Hunger striker Angus Rose: ‘I’m willing to die on hunger strike outside Parliament until we are told the truth about the climate crisis’

Two Quakers took part in a fourteen-day vigil and fast to raise awareness of the climate crisis.

Jo Hindley from Cotteridge Meeting and Louise Scrivens from Solihull Meeting were part of a team of around fifty people who sat outside the Houses of Parliament and went without food. Other members of the coordinating group included people from Christian Climate Action, XR Buddhists and Muslims Declare.

Jo Hindley, a midwife, told the Friend: ‘There were at least two people there at a time and probably fifty on the WhatsApp group trying to cover and coordinate the twenty-fours hours. The phrase we chose was “Beyond Fossil Fuels Together”. We wanted to engage everyone and really try to get a sense of moving beyond fossil fuels. It’s Lent too, so it’s a good time to talk about giving things up.’

Members of Parliament passed by the vigil, as did peers from the House of Lords, including Jenny Jones, the Green Party baroness, who tweeted support. ‘There were school parties, tourists and workers of the world,’ said Jo Hindley, ‘and other people joined “‘in spirit”.’ Central England Quakers held a local vigil in Bournville with around twenty people in the middle of the fortnight from 6 to 20 March. A Birmingham church also held a vigil every Wednesday.
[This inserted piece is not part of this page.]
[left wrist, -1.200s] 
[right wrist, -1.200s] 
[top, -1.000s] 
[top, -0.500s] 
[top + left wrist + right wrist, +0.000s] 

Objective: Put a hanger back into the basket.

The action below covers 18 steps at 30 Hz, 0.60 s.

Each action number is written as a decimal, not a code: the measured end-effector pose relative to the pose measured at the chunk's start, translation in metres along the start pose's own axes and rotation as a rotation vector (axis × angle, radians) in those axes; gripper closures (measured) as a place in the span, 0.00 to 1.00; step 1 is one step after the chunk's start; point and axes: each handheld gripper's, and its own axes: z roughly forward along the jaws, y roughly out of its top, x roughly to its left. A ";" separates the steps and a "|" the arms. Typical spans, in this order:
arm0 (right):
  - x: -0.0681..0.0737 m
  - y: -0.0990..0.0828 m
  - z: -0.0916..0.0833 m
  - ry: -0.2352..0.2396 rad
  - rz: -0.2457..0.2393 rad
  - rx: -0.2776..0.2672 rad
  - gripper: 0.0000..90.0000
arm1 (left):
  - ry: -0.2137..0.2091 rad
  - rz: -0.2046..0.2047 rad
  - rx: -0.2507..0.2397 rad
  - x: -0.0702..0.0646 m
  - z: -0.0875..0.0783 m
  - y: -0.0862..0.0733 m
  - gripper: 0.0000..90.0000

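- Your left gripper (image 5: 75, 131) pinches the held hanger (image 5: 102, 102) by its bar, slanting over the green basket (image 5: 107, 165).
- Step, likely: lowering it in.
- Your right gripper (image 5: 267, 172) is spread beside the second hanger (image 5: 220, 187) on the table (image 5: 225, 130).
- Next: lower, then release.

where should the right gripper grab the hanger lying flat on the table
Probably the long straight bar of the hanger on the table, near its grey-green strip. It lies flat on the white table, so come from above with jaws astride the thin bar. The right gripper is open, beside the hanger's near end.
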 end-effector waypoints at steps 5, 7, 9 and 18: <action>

Jo Hindley and others are now supporting the hunger-striker Angus Rose, who was sitting alongside them. The software engineer from London has written to Greg Hands, minister for energy, clean growth and climate change, asking that all parliamentarians should be fully briefed on the climate crisis by senior scientific adviser Patrick Vallance. ‘I’m willing to die on hunger strike outside Parliament until we are told the truth about the climate crisis’, he told MyLondon news.